Джоан перестала всхлипывать.
– Мне так стыдно, – прошептала она. Я дал ей свой носовой платок. – Попытка скрыться после наезда – преступление, тяжкое преступление…
Малютка инспектор принялся утешать ее на своем английском, хорошо усвоенном в школе, а сам в это время вынимал из папки бумагу и шариковую ручку.
– Извините, мне нужно на минутку выйти, – сказал я. Черная сумка стояла в шкафу моей спальни. Я пил из горлышка, пока не свалился на кровать, хватая ртом воздух.
3
(Примечание секретарши: «В этом месте синьор Джордан был вынужден прервать повествование на три дня, так как заболел вирусным гриппом с высокой температурой. За эти три дня я успела напечатать все, что он записал на пленку раньше, и передать всю рукопись профессору Понтевиво. Следующая запись на пленке содержит разговор между синьором Джорданом и профессором Понтевиво 11 мая 1960 года».)

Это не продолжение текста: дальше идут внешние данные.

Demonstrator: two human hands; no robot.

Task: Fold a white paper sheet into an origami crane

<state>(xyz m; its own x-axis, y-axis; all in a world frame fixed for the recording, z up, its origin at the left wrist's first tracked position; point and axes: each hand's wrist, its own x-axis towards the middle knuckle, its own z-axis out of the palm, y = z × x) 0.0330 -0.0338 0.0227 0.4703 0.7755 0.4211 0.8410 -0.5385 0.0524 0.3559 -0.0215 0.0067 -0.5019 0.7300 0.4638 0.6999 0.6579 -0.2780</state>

Профессор Понтевиво. Вы подумали над моим вопросом относительно лечения гипнозом?
Синьор Джордан. Да. Я согласен.
Профессор Понтевиво. Хорошо. Тогда завтра обсудим все детали. Придется выдержать несколько сеансов. За время вашей болезни я прочел перепечатки с последних пленок. Значит, вы совершенно напрасно неделями жили в страхе, что ваша жена знает о ваших отношениях с ее дочерью. В действительности же она все это время жила в страхе, что вы можете что-то узнать о ее наезде на чужую машину.
Синьор Джордан. Это и верно, и неверно. Ко времени натурных съемок в Эссене я выдохся до такой степени, что не мог уже ни одной мысли четко додумать до конца. По логике вещей мне уже нечего было бояться. А я все равно боялся! Я хочу сказать, что после визита инспектора Мунро страх мучил меня даже больше, чем раньше. Вероятно, дело заключалось в том, что я знал, я отчетливо ощущал, что все это добром не кончится. Я был готов к катастрофе, ожидавшейся чересчур долго. Я уже прямо-таки жаждал ужасного конца.